OASIS Alert

Survey & Certification:

4 Ways OASIS Assessments Can Point Surveyors To Deficiencies

Don't let inconsistent medical records put your agency in jeopardy

Your home health agency may not see state surveyors often, but when they do come, you want them to leave you smiling -- not staring at a list of deficiencies.

Unfortunately, your OASIS assessment hands surveyors the perfect tool to focus on your agency's weak spots. The medical records will contain the initial and any subsequent OASIS assessments. And the information in these documents is like a collection of clues.

Example: The list of diagnoses in M0230, M0240 and M0246 can be compared to other required forms to see if the documents are complete and accurate.

Clinical Record Deficiencies Often Are OASIS-Related

It's not surprising that the most common survey deficiencies result from problems with documentation, communication and collaboration. These are areas all agencies struggle with.

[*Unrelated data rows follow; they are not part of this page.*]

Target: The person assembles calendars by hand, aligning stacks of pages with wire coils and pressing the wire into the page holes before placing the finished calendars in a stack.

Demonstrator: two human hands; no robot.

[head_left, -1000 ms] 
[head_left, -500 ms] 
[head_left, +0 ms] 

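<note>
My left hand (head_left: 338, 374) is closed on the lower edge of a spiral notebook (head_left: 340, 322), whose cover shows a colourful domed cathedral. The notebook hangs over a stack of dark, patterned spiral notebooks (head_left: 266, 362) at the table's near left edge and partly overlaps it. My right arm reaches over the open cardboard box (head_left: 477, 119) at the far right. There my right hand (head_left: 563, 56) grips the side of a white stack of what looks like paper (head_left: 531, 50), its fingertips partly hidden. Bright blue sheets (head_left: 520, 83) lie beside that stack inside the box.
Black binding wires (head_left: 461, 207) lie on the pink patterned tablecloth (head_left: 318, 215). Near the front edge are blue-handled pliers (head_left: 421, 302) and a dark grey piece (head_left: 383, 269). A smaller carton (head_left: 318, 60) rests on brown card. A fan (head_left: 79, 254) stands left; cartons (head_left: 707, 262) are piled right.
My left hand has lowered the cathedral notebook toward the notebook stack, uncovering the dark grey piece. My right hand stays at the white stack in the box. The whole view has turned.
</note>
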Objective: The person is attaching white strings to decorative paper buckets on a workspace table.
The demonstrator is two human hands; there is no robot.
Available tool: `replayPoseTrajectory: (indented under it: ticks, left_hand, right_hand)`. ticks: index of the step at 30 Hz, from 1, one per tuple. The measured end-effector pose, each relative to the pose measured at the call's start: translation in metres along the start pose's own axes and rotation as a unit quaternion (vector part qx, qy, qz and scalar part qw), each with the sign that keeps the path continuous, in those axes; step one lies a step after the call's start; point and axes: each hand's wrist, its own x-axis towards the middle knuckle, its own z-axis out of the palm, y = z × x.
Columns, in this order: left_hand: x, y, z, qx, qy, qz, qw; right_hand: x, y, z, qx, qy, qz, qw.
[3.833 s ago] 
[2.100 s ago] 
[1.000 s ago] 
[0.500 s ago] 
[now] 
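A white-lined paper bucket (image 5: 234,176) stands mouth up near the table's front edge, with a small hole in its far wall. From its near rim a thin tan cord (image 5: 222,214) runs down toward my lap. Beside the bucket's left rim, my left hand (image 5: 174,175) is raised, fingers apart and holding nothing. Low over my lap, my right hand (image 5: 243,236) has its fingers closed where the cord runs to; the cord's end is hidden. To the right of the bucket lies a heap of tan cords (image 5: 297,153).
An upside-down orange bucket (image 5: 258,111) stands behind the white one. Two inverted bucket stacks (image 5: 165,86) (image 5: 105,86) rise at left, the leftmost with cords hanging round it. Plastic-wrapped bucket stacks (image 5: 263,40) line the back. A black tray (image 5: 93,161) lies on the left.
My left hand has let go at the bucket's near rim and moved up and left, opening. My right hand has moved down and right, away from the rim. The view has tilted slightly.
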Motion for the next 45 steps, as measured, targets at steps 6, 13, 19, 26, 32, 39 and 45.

Chicago-based regulatory consultant Rebecca Friedman Zuber dissected the top 10 survey citations in her Eli-sponsored audioconference Home Health: Common Survey Prob-lems and How to Prevent Them. Here are four ways your OASIS assessment can be used against you -- if you let it:

1. G236. One of the most common home health agency survey deficiency is tag G236, Zuber reported. This condition of participation says: "A clinical record containing pertinent past and current findings in accordance with accepted professional standards is maintained for every patient receiving home health services. In addition to the plan of care, the record contains appropriate identifying information; name of physician, drug, dietary treatment and activity orders; signed and dated clinical progress notes; copies of summary reports sent to the attending physician; and a discharge summary."

But a mismatch between the OASIS assessment and the plan of care could result in a G236 citation because the "documentation does not clearly communicate the patient's needs and services delivered," Zuber explained.

Example: M0445 on the OASIS assessment documents a pressure ulcer, but the plan of care contains no mention of prevention or treatment services for the ulcer.

Protect yourself: Establish a process to carefully review the plan of care, especially in comparison with the comprehensive assessment, Zuber recommended.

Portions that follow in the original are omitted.